The Kernewek Lowender festival, meaning ‘Cornish happiness’, is a living link to the culture of the past and attracts over 30,000 visitors to several locations in the Copper Triangle. Cornish pasties are also left over from history’s pages, and they are still as popular today as ever in the local bakeries.
The pasties traditionally had a distinctive large flange on the top so the miners could hold them while they eat; their filthy fingers would not soil the pasty, and the flange would be discarded when they were finished.
If you’ve had your fill of Cornish pasties and want to try some local fresh seafood, most people head down to Marion Bay to have a meal at the Marion Bay Tavern, or the Inland Sea restaurant, both with menus that showcase local seafood and beef steaks. Marion Bay is another tranquil and beautiful beach to visit while you are there.
Apart from a few new food and accommodation establishments popping up here and there, not much has changed since my childhood in the 1980s. One new curious addition, however, and always a big draw-card for youngsters and a conversation piece for adults, is the Wattle Point Wind Farm, just a five-minute drive south of Edithburgh.
Visitors can get a close view of these 55 massive turbines and learn about green energy from the information boards. The giant spokes jut out of the eerie, flat land, making the scene look even more strange and mysterious.
A landscape of contrasts and solitude
I admit, the wide-open and decidedly dry plain of the Yorke Peninsula does leave a slightly eerie impression. When I think back to family holidays in Edithburgh, I can remember the typical scene outside the car window of sweeping fields of canary yellow contrasting the blue sky, the tumbling-down ruins, the stone fences, the long and straight dirt roads...and space.

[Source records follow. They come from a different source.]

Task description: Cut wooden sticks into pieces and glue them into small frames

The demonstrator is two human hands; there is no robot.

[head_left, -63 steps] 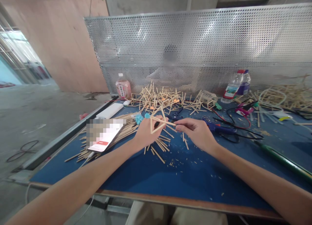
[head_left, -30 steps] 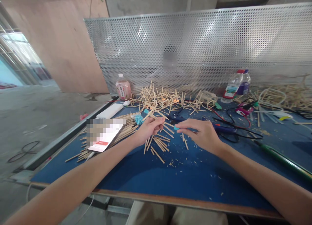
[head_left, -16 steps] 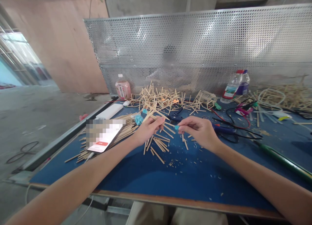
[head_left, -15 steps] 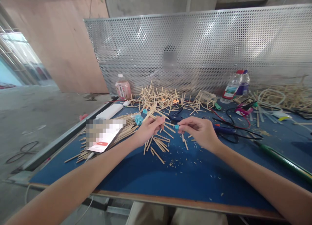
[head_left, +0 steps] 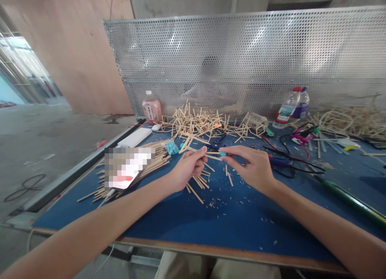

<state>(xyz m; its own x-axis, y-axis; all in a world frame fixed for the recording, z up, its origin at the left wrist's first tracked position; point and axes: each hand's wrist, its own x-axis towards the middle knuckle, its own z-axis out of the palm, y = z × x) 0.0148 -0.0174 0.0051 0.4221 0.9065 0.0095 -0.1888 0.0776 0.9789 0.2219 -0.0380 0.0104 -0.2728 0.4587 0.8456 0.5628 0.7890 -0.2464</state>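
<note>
My left hand [head_left: 187, 169] is closed on thin wooden sticks [head_left: 187, 143] joined into a small angled frame, part of which the fingers hide. Between the thumb and fingertips of my right hand [head_left: 251, 163] is a small lump of blue clay [head_left: 222, 153], pressed at the right-hand end of the sticks. Another bit of blue clay shows at the frame's far left corner. Below my hands, cut stick pieces [head_left: 199, 182] lie loose on the blue tabletop [head_left: 187, 218]. A larger light-blue lump, perhaps in plastic, [head_left: 171, 148] sits left of my left hand.
A phone [head_left: 129, 178] rests on a bundle of long sticks [head_left: 157, 162], beside a white box [head_left: 134, 137]. Joined sticks [head_left: 196, 120] heap before the perforated metal panel [head_left: 181, 61]. Bottles [head_left: 152, 110], cables [head_left: 304, 166], pliers [head_left: 218, 142] and a green tool [head_left: 350, 194] also lie about.
The stick frame has turned, so the held sticks now run nearly level between my hands. My left hand has rolled and shifted slightly right; my right hand still pinches the blue clay.
</note>
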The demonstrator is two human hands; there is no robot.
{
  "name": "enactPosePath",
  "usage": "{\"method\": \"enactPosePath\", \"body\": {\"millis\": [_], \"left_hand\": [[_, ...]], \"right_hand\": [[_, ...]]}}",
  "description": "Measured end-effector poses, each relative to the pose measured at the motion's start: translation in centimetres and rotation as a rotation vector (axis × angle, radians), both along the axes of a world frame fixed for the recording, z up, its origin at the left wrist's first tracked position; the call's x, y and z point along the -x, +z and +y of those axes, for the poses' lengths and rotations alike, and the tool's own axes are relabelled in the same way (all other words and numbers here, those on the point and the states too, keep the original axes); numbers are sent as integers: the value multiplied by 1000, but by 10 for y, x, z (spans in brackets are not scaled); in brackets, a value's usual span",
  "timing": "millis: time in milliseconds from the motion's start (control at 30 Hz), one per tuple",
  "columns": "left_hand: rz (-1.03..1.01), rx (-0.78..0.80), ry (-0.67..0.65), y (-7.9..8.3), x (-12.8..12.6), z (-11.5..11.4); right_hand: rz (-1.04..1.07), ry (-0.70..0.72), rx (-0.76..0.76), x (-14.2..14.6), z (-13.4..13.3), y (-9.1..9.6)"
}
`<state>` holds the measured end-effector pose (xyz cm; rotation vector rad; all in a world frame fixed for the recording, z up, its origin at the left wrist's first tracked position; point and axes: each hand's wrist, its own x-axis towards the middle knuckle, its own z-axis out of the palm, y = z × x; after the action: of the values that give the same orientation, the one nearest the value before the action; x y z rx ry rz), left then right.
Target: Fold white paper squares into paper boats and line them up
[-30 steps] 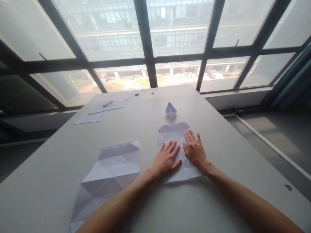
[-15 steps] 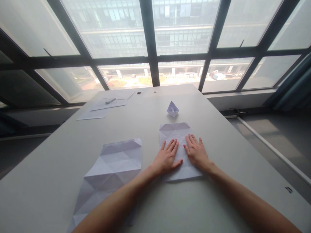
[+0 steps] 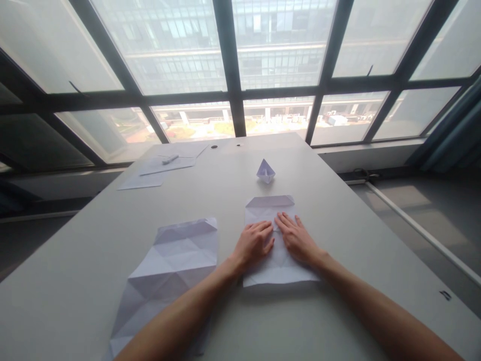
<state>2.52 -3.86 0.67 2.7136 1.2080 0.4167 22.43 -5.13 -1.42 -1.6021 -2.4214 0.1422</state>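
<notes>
One creased sheet (image 3: 278, 261) in play from the head view, lying on the white table (image 3: 349, 255), a fold running along its far edge. Left hand (image 3: 254, 244) down on the paper, fingers together and slightly bent, gripping nothing; right hand (image 3: 295, 239) just beside it — fingers stretched out, nothing grasped either. Beyond the sheet sits a folded paper boat (image 3: 266, 173); off left, a second creased sheet (image 3: 165, 281) — partly hidden by the left forearm (image 3: 180, 316).
</notes>
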Motion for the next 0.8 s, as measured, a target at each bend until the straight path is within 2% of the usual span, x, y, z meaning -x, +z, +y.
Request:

To an untrained eye, this landscape may look barren and desolate. To me, it encapsulates a rustic beauty infused with history’s ghosts, and of restful solitude.
Is this feeling I have of this flat, brown land simply nostalgia? Or is there a genuine allure that exists outside of my childhood memories, such as what is poignantly described by Colin Thiele, a South Australian writer, in the coming-of-age novel Sun on the Stubble?
Perhaps it’s the lack of theme parks, or the lack of the colour green that keeps this place quiet. On the bright side, though, it has no booming tourist trade or any cheap and tasteless tourist trappings, and that’s something I hope never changes.
Instead, what you get are friendly, rustic townships dotted along the 300 or so miles of picturesque, undeveloped coastline. The grain crops as far as the eye can see are a living symbol of the struggle to tame the dry, brown land of Australia. And there’s the gorgeous cobalt ocean all around, which tries in vain to quench the thirsty land — yet isn’t able to.
On returning to this region again as an adult with my own children, I am reminded of the treasures of the rustic tranquility without distraction. Yorke Peninsula is an idyllic place to experience the unique spirit of South Australia. And for nature lovers and adventurers, it’s a place that invites you to get close to the sheer harshness and beauty of the natural world down under.